Non-determinism and Delayed Workflows

I have a workflow that acts as follows (basically a queue like system)

A message gets sent to my API from user A. After receiving the message, I start a timeout of N seconds to wait for any new messages from user A. If user A sends another request within the timeout period N, the timeout will reset, and that new request will be added to the message buffer for that user. Now when that timeout expires, either because only 1 message was sent and the initial timeout expired, or because X messages were sent and the timeout after the Xth message expired, that entire block is passed to start an activity to process those messages.

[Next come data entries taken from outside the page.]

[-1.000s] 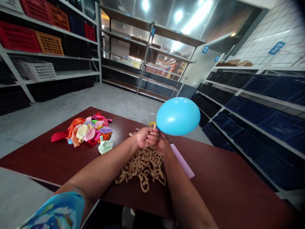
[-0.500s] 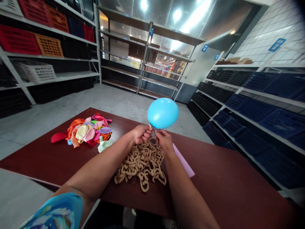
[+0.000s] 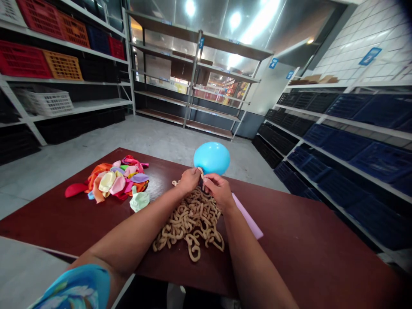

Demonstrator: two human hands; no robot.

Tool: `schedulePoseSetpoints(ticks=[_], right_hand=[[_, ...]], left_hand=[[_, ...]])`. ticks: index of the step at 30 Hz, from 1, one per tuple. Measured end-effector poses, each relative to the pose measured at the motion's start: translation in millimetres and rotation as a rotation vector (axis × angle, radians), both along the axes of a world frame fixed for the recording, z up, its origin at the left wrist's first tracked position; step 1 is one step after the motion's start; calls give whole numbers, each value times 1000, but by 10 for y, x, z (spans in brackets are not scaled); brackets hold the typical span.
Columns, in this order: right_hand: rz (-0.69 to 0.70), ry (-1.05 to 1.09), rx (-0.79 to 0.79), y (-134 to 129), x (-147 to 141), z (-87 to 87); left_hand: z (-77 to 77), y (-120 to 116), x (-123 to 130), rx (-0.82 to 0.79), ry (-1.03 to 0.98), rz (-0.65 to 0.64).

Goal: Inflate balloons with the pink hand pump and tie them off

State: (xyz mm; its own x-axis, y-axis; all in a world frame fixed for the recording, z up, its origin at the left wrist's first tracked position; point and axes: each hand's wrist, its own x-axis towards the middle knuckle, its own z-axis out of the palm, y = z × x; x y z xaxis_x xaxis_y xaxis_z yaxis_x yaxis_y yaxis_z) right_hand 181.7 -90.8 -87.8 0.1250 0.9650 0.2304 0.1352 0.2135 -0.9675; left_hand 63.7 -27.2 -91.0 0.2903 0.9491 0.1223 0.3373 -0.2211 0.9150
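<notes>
An inflated blue balloon (image 3: 211, 158) is just beyond my hands, over the far edge of the table. My left hand (image 3: 189, 180) is closed at the balloon's neck, which the fingers mostly hide. Between the hands shows a short tan rope-like piece (image 3: 201, 172). My right hand (image 3: 219, 189) pinches at its lower end, close beside the left fingers. Below both hands lies a heap of tan, curled rope-like pieces (image 3: 196, 216), partly hidden by the forearms.
On the dark red table (image 3: 305, 257), a pile of uninflated balloons (image 3: 116, 180) lies at left, with a pale green balloon (image 3: 140, 201) nearer. A pink flat strip (image 3: 247, 216) is beside my right forearm. Shelves with crates (image 3: 27, 60) stand around.
The balloon has come lower and slightly left, and shows less tall. My left hand has shifted left. More of the tan piece shows between my fingers.
</notes>
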Motion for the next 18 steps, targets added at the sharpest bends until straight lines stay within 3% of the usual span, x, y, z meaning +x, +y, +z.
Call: schedulePoseSetpoints(ticks=[3,7,10,18], right_hand=[[-28,-171,144,13,47,-20],[-162,-366,311,31,82,-46],[-205,-366,287,36,90,-53],[-108,-286,274,37,112,-42]], left_hand=[[-26,-25,43,82,39,2],[-19,-81,85,183,123,23],[3,-112,88,201,149,21],[-11,-97,89,130,35,0]])
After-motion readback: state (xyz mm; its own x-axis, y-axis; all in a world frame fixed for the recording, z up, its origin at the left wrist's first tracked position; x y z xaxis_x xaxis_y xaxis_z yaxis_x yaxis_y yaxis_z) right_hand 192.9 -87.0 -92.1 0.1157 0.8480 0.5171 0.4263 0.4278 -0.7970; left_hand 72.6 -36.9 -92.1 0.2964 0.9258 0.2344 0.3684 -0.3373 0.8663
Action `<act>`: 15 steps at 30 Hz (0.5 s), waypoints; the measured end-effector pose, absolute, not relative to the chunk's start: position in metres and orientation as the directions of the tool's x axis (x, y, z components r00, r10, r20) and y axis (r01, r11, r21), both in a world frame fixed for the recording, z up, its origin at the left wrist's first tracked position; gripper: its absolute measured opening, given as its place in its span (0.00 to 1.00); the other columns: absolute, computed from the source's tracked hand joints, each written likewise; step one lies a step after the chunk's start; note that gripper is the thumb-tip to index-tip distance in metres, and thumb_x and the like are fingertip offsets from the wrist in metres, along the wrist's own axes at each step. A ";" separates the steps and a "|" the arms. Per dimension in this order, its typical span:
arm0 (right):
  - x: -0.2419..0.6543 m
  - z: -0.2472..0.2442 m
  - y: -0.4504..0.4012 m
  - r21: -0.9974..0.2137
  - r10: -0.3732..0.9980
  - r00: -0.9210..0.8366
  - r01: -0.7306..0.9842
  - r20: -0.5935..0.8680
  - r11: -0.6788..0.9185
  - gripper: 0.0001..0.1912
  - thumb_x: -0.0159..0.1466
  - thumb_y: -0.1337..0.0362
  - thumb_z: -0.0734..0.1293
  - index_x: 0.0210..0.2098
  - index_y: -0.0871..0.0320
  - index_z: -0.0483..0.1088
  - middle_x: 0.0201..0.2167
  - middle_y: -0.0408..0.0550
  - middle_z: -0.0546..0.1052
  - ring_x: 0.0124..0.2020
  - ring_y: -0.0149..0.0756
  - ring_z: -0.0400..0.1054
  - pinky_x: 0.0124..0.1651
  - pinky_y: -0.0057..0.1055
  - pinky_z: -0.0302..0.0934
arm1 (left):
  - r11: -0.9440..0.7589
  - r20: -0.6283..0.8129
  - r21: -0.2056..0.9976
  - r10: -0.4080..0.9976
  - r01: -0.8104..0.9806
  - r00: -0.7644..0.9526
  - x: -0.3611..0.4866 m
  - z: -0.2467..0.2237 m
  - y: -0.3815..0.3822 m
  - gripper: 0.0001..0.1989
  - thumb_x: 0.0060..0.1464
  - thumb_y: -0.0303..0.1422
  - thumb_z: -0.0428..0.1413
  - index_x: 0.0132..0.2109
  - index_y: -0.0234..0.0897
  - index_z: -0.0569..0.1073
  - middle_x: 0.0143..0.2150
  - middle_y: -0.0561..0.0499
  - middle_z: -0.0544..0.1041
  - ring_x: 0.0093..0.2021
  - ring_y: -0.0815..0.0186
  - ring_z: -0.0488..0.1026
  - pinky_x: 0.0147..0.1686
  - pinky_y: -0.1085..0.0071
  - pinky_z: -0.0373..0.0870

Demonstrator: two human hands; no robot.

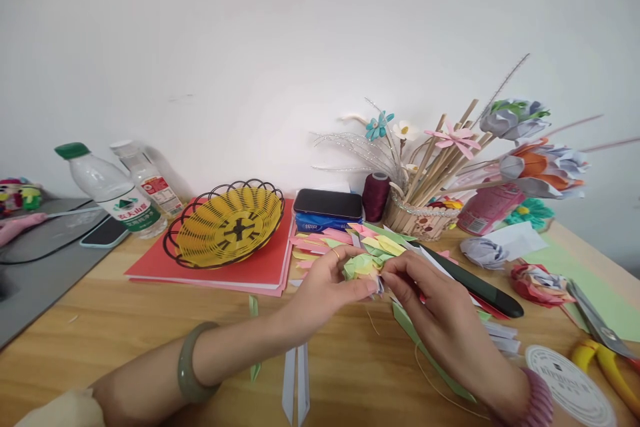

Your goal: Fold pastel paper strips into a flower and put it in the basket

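Observation:
My left hand is closed around a small folded-paper flower in green, yellow and pale pink. My right hand pinches at the flower's right side with thumb and index finger; the fingertips partly hide what they grip. A thin tan string trails below the hands across the table. Behind the flower lies a pile of folded paper strips in pink, yellow and green. White folded strips and a narrow green strip rest in front of my left forearm.
A yellow woven basket sits on red paper. Two bottles stand left of it, one a green-capped bottle. Behind are a phone, a thread spool and a stick-filled pot. Yellow-handled scissors lie right.

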State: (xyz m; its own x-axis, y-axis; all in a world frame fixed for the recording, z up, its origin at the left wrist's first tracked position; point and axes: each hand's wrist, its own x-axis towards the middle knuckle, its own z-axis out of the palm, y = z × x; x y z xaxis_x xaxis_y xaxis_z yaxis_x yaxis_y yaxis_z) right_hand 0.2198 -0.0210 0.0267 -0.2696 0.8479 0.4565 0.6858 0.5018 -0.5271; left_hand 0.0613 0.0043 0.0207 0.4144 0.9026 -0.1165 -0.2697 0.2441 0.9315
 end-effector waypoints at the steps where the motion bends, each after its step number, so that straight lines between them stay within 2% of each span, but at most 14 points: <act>1: 0.219 0.026 -0.021 -0.528 0.853 -0.263 0.691 0.451 0.493 0.09 0.64 0.65 0.55 0.29 0.56 0.61 0.25 0.43 0.68 0.25 0.29 0.62 0.26 0.26 0.57 | 0.240 -0.116 0.936 0.902 -0.259 0.415 0.061 0.020 0.005 0.20 0.39 0.32 0.61 0.41 0.34 0.66 0.37 0.52 0.69 0.37 0.69 0.66 0.37 0.70 0.67; 6: 0.218 0.022 -0.020 -0.469 0.833 -0.211 0.744 0.511 0.476 0.06 0.64 0.63 0.56 0.32 0.56 0.63 0.26 0.43 0.70 0.25 0.30 0.64 0.26 0.26 0.57 | 0.223 -0.112 0.949 0.899 -0.221 0.424 0.062 0.021 0.005 0.21 0.40 0.33 0.61 0.43 0.34 0.66 0.41 0.49 0.69 0.39 0.67 0.67 0.38 0.68 0.68; 11: 0.217 0.018 -0.020 -0.308 0.743 -0.235 0.801 0.627 0.513 0.07 0.63 0.64 0.57 0.31 0.57 0.63 0.26 0.45 0.71 0.25 0.30 0.65 0.26 0.26 0.57 | 0.235 -0.127 0.949 0.897 -0.211 0.424 0.063 0.023 0.004 0.22 0.39 0.34 0.61 0.42 0.34 0.66 0.40 0.48 0.69 0.38 0.67 0.67 0.37 0.68 0.67; 15: 0.216 0.017 -0.019 -0.182 0.649 -0.264 0.824 0.714 0.536 0.03 0.61 0.67 0.59 0.31 0.58 0.63 0.26 0.45 0.71 0.24 0.29 0.66 0.28 0.26 0.59 | 0.216 -0.108 0.954 0.895 -0.210 0.433 0.061 0.021 0.004 0.21 0.39 0.33 0.61 0.42 0.35 0.66 0.39 0.50 0.69 0.38 0.67 0.67 0.38 0.68 0.66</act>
State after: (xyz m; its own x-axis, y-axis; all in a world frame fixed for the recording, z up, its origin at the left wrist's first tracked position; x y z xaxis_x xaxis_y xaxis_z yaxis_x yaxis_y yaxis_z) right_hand 0.2159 -0.0192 0.0167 -0.2640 0.6485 0.7140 0.8242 0.5362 -0.1823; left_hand 0.0612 0.0042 0.0207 0.4331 0.8949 -0.1075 -0.2097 0.2161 0.9536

After that block of messages starts the activity to process the messages, if user A sends any messages after the start of the activity until the end of the activity to process those messages, the new messages are held until the block currently being processed has completed.

I have a specific feature that I need to add a quiet hours period to the workflow. Basically even if N messages are sent within a time period of 3 hours every day (in local time), the messages are held up until the end of that time period. As I understand it, this would impact determinism if the logic is built into the workflow. So that would mean either moving the logic to an activity, adding a signal every day to all workflows to pause during that time period, or stopping the workers every day for that time period.

However for stopping the workers, that doesn’t necessarily work for my use case since that would mean when the worker is restarted it just replays through the events, which would delay processing of the messages into groups just as it would do if the worker is live. After the 3 hour period I would just want all the messages to be processed at once from the queue.

Since I am essentially changing the default timeout depending on the time of day, is the only way to do this make the timeout a signal? and then signal the change in timeout to all workflows every day during that downtime?

Basically even if N messages are sent within a time period of 3 hours every day (in local time), the messages are held up until the end of that time period. As I understand it, this would impact determinism if the logic is built into the workflow.

This should not cause any determinism problems if you use approved APIs for time and timers.

What is the maximum number of messages per workflow you expect in this 3-hour period?

The max number of messages per workflow would be <100 in this 3 hour period.

My queue timeout is 15 minutes by default for processing groups of messages. I want the timeout period to be a specific period of time in CT every single day. So during that time period in CT the timeout would change from 15 minutes to X time until the specific period is over. So if 10 messages were sent with random time gaps in between, the queue would be drained with the difference of time between the last message being received and the end of the timeout period in CT.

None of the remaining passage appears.